Caso PM Gisele: testemunhas citam “instabilidade emocional” de coronel

Corregedoria da PM instaurou inquérito para apurar denúncia a qual afirma que oficial teria ameaçado e intimidado soldado baleada na cabeça

Alfredo Henrique, do Metrópoles

A investigação sobre a morte da soldado da Polícia Militar (PM) Gisele Alves Santana, de 32 anos, passou a incorporar relatos que descrevem o comportamento do marido dela, o tenente-coronel Geraldo Leite Rosa Neto, de 53, como marcado por episódios de instabilidade emocional e atitudes de intimidação.

As informações constam na portaria que instaurou o Inquérito Policial Militar (IPM) aberto pela Corregedoria da PM para apurar denúncias envolvendo o relacionamento do casal. O documento, elaborado dois dias após a morte da soldado, aponta que testemunhas teriam presenciado episódios de perseguição e ameaças contra a policial.

Gisele foi encontrada com um tiro na cabeça, na manhã de 18 de fevereiro, na sala do apartamento onde vivia com o oficial, no Brás, região central da capital paulista. Ela foi socorrida em estado gravíssimo e levada pelo helicóptero Águia da PM ao Hospital das Clínicas, onde morreu, horas depois.

O caso é investigado pela Polícia Civil como morte suspeita, enquanto a Corregedoria da PM conduz apuração paralela sobre possíveis crimes militares ligados ao relacionamento do casal.

Denúncia menciona perseguição e ameaças

De acordo com a portaria que determinou a abertura do IPM, obtida pelo Metrópoles, a Corregedoria recebeu uma denúncia relatando que o oficial apresentaria comportamento instável.

No documento, consta que o tenente-coronel possuiria “instabilidade emocional” e que seriam recorrentes episódios de perseguição e intimidação contra a soldado.

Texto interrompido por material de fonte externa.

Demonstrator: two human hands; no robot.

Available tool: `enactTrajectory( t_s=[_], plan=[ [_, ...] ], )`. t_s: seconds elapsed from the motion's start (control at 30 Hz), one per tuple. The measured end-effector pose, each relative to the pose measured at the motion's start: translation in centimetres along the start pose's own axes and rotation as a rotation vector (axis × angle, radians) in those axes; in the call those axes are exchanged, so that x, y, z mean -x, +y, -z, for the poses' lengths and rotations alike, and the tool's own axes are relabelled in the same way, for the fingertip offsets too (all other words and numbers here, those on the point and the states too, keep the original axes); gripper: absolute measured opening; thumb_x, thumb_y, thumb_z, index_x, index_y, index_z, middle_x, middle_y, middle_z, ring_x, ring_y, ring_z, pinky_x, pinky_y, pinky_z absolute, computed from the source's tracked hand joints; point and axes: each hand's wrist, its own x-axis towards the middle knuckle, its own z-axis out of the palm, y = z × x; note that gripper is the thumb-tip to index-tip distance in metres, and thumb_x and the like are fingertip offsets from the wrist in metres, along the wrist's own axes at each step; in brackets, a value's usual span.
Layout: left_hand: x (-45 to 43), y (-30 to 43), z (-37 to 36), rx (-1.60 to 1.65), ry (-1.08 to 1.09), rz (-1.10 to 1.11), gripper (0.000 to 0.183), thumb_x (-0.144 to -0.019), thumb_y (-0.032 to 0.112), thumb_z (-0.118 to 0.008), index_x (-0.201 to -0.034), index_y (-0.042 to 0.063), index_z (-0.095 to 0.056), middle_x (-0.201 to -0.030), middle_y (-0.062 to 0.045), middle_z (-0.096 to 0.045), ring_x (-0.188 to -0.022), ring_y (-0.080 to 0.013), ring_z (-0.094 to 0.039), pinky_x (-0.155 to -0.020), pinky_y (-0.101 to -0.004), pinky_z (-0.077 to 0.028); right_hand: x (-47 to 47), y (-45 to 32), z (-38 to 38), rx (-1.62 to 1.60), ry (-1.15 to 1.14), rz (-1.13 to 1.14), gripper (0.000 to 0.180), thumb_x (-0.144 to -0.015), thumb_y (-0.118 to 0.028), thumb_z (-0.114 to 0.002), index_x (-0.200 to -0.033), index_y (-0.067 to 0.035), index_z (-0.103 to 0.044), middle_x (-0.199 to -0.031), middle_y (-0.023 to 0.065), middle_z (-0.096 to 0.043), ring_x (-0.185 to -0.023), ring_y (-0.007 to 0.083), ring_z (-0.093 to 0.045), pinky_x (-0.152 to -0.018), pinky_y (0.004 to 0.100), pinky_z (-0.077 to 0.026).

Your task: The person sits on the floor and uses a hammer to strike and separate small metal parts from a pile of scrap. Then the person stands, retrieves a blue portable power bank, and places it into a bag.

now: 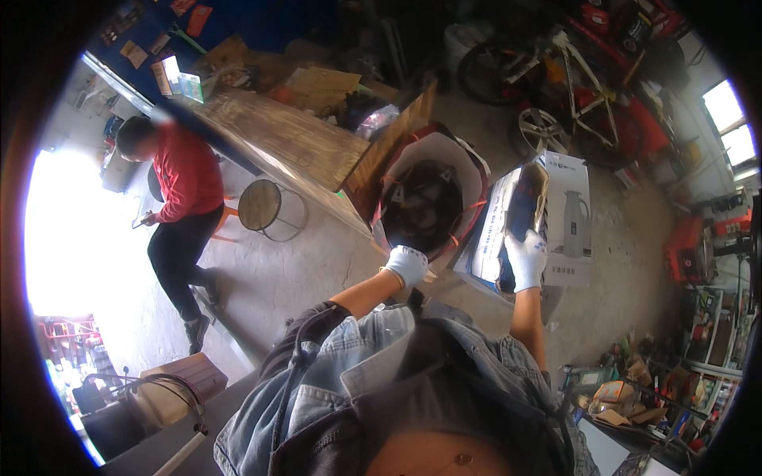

“O oficial possuía instabilidade emocional, sendo recorrentes os episódios de perseguição, intimidação e ameaças em desfavor da soldado PM Gisele Alves Santana, a qual vivia em estado de apreensão e medo”, diz trecho do documento oficial.

Ainda de acordo com o registro, esses episódios teriam sido presenciados por diversas testemunhas, o que motivou a abertura da investigação interna.

Relacionamento descrito como “conturbado”

A própria portaria da Corregedoria descreve o relacionamento entre o casal como marcado por conflitos. O documento menciona que, segundo registros policiais, Gisele e o coronel mantinham um “relacionamento conjugal conturbado”.

Nesse contexto, a investigação aponta que, na data da morte da policial, teria ocorrido uma discussão entre os dois antes do disparo que atingiu a cabeça da soldado.

Segundo a versão defendida pelo tenente-coronel, Gisele teria feito o disparo contra si mesma, utilizando a arma pertencente ao marido, hipótese também analisada pelas autoridades.